E poi, quella donna peccatrice che aveva tradito il marito e che stava per essere lapidata era stata posta “in mezzo” tra Gesù e i farisei. Non solo era stata perdonata, ma quel posto era diventato un segno per tutti quelli che successivamente avrebbero desiderato intraprendere un cammino di misericordia e di riconciliazione.

Per non parlare di quegli “illustri sconosciuti” appesi ai lati di Gesù nel giorno della sua tragica crocifissione. Ad uno di loro, solo perché alla fine si era ravveduto, è stato concesso l’ingresso in paradiso.

Gesù si dichiara via, verità e vita. Infatti, il passaporto per “quel posto giusto” non si consegue solo stando al fianco di Gesù, ma percorrendo la sua strada, proclamando la buona notizia del Vangelo e impegnandosi a vivere e a ridonare la vita. Infatti, la via del cielo sta nella misericordia che è il primo passo per chi intende continuare a risorgere; la verità sta nel testimoniare e nel consumarsi fino alla fine nel progetto d’amore di Gesù, sottolineando che le cose lasciate a metà sono diaboliche; la vita sta nel credere che per chiunque è possibile avere un domani.  

Per questo la “Chiesa dei posti acquisiti” per merito o “comprati” per titoli non è la Chiesa dei risorti.   

Scegliere Gesù vuol dire contribuire a proclamare il Vangelo senza lasciare a metà il cammino svolto e senza impigrirsi nel proseguimento. Insomma la risurrezione non è altro che la faccia splendente della misericordia. Una misericordia accessibile anche per chi è un “buono a nulla”.

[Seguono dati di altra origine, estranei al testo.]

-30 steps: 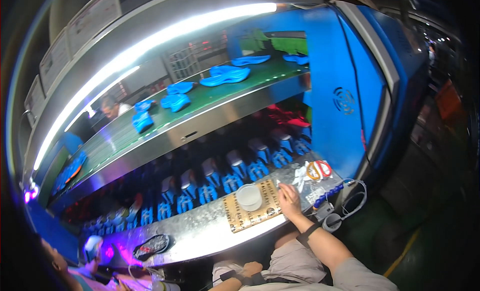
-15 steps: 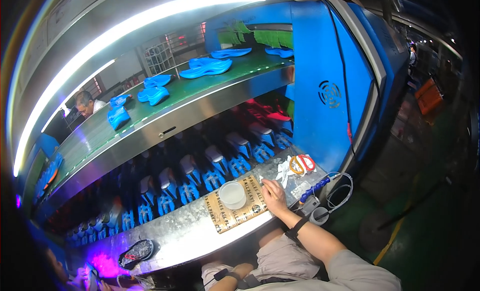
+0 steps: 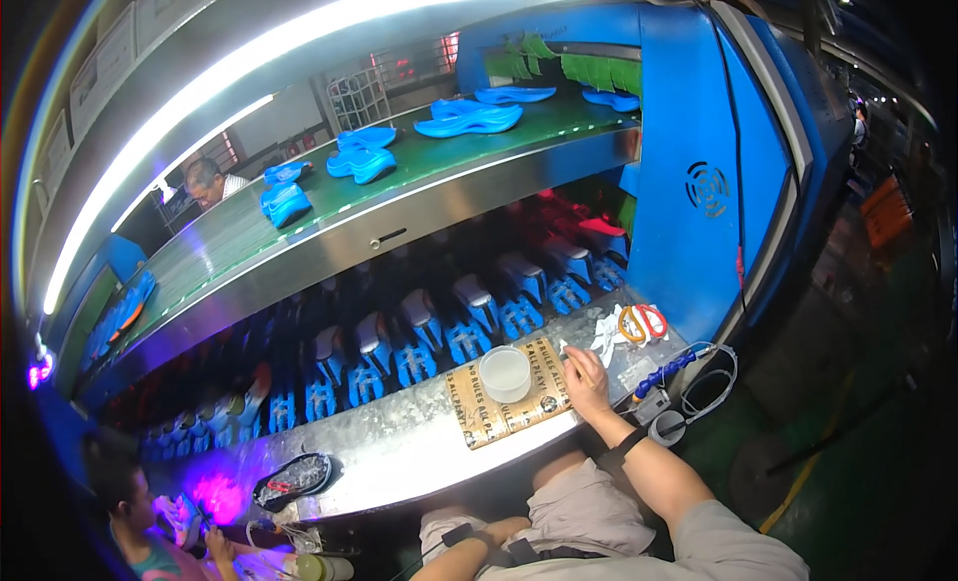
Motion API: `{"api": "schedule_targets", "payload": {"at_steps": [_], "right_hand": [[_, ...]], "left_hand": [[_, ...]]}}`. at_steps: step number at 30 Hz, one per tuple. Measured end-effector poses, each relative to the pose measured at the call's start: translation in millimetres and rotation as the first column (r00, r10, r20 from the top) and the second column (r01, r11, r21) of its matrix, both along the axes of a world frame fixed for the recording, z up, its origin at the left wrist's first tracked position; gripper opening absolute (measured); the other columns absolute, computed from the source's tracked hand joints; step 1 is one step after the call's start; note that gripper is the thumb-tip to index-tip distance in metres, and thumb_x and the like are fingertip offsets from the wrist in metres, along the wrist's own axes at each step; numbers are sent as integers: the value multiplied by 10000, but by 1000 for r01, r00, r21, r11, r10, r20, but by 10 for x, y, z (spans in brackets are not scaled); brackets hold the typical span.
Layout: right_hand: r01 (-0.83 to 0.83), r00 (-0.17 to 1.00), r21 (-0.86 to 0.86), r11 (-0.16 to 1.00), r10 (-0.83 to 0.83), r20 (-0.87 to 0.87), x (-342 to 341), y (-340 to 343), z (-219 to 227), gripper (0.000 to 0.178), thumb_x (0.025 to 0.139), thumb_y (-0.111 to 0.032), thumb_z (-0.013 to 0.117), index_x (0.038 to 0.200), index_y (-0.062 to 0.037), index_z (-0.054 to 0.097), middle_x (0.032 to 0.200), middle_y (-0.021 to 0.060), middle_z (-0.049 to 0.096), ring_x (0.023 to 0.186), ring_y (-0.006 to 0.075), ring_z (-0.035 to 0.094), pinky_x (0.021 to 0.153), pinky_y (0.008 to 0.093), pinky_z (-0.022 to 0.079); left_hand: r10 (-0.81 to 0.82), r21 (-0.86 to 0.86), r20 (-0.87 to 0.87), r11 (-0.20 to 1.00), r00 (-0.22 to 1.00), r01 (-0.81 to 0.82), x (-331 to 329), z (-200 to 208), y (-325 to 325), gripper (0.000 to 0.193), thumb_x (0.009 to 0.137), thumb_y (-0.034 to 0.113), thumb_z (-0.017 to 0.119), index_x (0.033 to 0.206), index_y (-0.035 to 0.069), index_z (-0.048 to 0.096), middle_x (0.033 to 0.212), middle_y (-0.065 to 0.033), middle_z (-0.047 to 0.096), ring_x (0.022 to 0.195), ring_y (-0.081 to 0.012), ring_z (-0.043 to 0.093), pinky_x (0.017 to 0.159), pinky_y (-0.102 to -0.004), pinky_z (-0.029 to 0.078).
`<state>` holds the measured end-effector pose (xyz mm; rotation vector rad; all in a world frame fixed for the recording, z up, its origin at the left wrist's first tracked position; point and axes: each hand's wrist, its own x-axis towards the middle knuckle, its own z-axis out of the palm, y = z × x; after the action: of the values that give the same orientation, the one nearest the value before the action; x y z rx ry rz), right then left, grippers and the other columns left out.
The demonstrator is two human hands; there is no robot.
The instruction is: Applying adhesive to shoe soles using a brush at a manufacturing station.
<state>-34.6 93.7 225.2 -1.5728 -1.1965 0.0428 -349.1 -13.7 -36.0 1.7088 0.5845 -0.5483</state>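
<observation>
Round, translucent tub (image 3: 506, 374) on brown, black-lettered sheet (image 3: 479, 429).

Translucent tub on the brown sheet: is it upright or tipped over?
Upright: the tub sits on the brown sheet, its round rim facing up.

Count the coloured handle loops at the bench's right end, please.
2: an orange loop and a red loop, side by side on the bench, beyond the right hand. Others could be hidden under the white scraps.

A white bit (image 3: 563, 347) (at the right hand (image 3: 588, 378)) is unidentifiably small.
</observation>
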Motion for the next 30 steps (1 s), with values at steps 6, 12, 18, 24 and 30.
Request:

La Chiesa dei misericordianti non può che essere una comunità di edificanti e non di mortificanti. I posti si acquisiscono per amore e in maniera disinteressata. Non possono essere comprati, né essere venduti perché il sacrificio di Cristo sulla croce c’insegna che Lui non ha mai svenduto nessuno di noi.